Implementasi dan Pengujian Polimorfisme pada Malware Menggunakan Dasar Payload Metasploit Framework

TL;DR

This paper explores implementing and testing polymorphism techniques on malware using the Metasploit Framework, evaluating detection methods like VT-notify, CTPH, and antivirus scanning for effectiveness.

Contribution

It introduces a method to incorporate polymorphic techniques into malware using Metasploit and evaluates detection effectiveness of various methods.

Findings

VT-notify detected no issues in the polymorphic malware

CTPH achieved an average value of 52.31% with mixed techniques

Antivirus detection varies, with behavioral detection showing potential

Abstract

Malware change day by day and become sophisticated.
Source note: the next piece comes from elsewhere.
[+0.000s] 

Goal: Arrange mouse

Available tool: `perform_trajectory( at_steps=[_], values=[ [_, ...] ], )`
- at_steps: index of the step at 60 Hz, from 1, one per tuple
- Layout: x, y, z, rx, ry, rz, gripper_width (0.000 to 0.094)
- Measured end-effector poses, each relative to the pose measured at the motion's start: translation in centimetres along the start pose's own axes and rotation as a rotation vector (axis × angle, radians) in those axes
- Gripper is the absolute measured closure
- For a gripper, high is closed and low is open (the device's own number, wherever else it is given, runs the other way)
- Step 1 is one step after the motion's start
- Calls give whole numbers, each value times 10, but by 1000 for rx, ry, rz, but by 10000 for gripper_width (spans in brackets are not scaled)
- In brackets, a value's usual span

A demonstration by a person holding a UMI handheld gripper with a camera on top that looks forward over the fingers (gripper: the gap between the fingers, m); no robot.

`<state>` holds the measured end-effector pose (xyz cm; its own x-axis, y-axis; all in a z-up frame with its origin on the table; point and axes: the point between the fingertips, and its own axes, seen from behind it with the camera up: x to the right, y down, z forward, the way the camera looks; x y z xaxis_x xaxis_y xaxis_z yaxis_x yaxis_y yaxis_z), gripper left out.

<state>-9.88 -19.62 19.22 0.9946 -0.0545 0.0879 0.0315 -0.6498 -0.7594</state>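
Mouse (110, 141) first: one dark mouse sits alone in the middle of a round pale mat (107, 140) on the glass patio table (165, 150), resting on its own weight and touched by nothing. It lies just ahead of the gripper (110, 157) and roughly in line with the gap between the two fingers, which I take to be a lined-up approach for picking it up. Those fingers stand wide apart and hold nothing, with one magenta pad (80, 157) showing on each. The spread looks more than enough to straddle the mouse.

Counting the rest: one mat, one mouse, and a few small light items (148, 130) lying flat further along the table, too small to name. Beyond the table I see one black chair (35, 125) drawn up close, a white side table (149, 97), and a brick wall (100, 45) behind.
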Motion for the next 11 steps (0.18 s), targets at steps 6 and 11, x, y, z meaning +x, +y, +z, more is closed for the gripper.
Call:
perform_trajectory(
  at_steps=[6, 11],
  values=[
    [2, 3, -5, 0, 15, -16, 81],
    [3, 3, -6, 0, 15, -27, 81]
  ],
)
Not only the complexity of the algorithm that generating malware, but also the camouflage methods. Camouflage, formerly, only need a simple encryption. Now, camouflage are able to change the pattern of code automatically. This term called Polymorphism. This property is usually used to create a metamorphic and a polymorphic malware. Although it has been around since 1990 still quite tricky to detect. In general, there are three obfuscation techniques to create the nature of polymorphism. That techniques are dead code insertion, register substitution, and instruction replacement. This technique can be added to the Metasploit Framework via Ghost Writing Assembly to get ASM files. The detection methods that be used are VT-notify, Context Triggered Piecewise Hash (CTPH), and direct scanning with an antivirus that has been selected. VTnotify show nothing wrong with the files. The best CTPH value is generated by a mixture of technique (average: 52.3125%), while if it is compared to the number of changes made, instruction replacement have the best comparative value (0.0256). The result of using antivirus scanning produces a variety of different results. Antivirus with behavioural-based detection has a possibility to detect this polymorphism.